Better parsing of journal article keywords and finer control over file renaming standards requested

First of all, I just want to say I really like Zotero. I just switched from Mendeley and there are many things I love about Zotero (e.g. use of my own PDF viewer, great parsing of title and authors, unencrypted database, open source, seamless integration with my browser, not Elsevier).

There are just a few things that I would suggest for the future
1) I'd really appreciate better parsing of the article keywords from articles. It seems that with most articles it does not identify the author's keywords. I'm surprised this is not already implemented since the title and author parsing is quite effective (better than Mendeley).
2) It would be very useful I could control the renaming standards of files better. I prefer to name my files FirstAuthorLastName_Year.pdf. I don't see how this is possible right now.
3) When adding parent item meta-data, it would be much more convenient to enter in comma/line-break delimited lists rather that separate fields for first and last name for each author. Then I could copy-paste blocks of text and make minor adjustments to comply with the formatting standard.
4) This one is a bonus "dream app" feature.. It would be cool to implement some text clustering machine learning to automatically suggest folder groupings of similar articles. Either by scanning the whole library and running a clustering algorithm or by having the user select an article and Zotero finds other semantically similar articles.
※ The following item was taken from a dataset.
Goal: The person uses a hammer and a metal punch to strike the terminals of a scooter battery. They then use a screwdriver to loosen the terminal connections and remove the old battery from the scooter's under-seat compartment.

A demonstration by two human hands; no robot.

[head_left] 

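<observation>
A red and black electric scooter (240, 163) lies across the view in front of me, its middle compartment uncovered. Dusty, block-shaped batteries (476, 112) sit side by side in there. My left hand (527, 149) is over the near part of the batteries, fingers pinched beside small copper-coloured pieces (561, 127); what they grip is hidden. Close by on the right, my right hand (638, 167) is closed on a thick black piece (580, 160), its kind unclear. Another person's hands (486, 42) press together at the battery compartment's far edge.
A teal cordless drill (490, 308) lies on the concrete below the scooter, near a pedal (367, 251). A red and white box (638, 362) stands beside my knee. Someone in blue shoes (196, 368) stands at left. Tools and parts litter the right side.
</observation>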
Thank you to the developers and to everyone behind the creation of this app. You are doing a great service to me and the academic community at large!
  • article keywords from articles
    This depends entirely on the site you're saving from. For many sites, Zotero will save keywords as automatic tags by default. If you're not seeing that somewhere you expect it, we'd need an example URL to say more.
    renaming standards of files better
    See the ZotFile plugin.
    When adding parent item meta-data, it would be much more convenient to enter in comma/line-break delimited lists rather that separate fields for first and last name for each author.
    While not quite the same, you can switch to single-field mode, paste in a newline separated list of "First Last" creators, and then toggle the field mode for each, which at least for Western names will parse the line into separate "Last" and "First" fields. Parsing of comma-separated names could be done (and maybe even worked at some point), though generally speaking you want to avoid manual entry whenever possible.
  • Thank you for this information!

    In regard to article keywords, here is an example: http://doi.org/10.1093/scan/nst043
    Here is another example:
    https://doi.org/10.1007/s00406-014-0510-z

    It doesn't work for most of my articles in fact. Maybe I am missing something?
  • edited January 8, 2020
    If you hover over the save button you can see the translator Zotero is using to save the item.

    For the first page it's using Embedded Metadata, which means it's getting metadata embedded in the page's source code, and they're not providing the keywords in the format Zotero is using. There's another format available in the page (JSON-LD), and they are providing keywords for that, but Zotero doesn't yet support that format (though it's planned).

    For the second one, Zotero's Springer Link translator uses the RIS available on the page, and they're not including the keywords in the RIS. While the Springer Link translator could probably be adjusted to augment the data with the keywords on the page, it would be better for them to add the keywords to the RIS, since getting metadata from the visible parts of the page is usually pretty fragile.
  • Oh I see this clears things up a bit. I had thought all data was being parsed from the page. I can see how that would be fragile. It might still be better than nothing though depending on how effective or ineffective it ended up being. In any case, thanks for the help!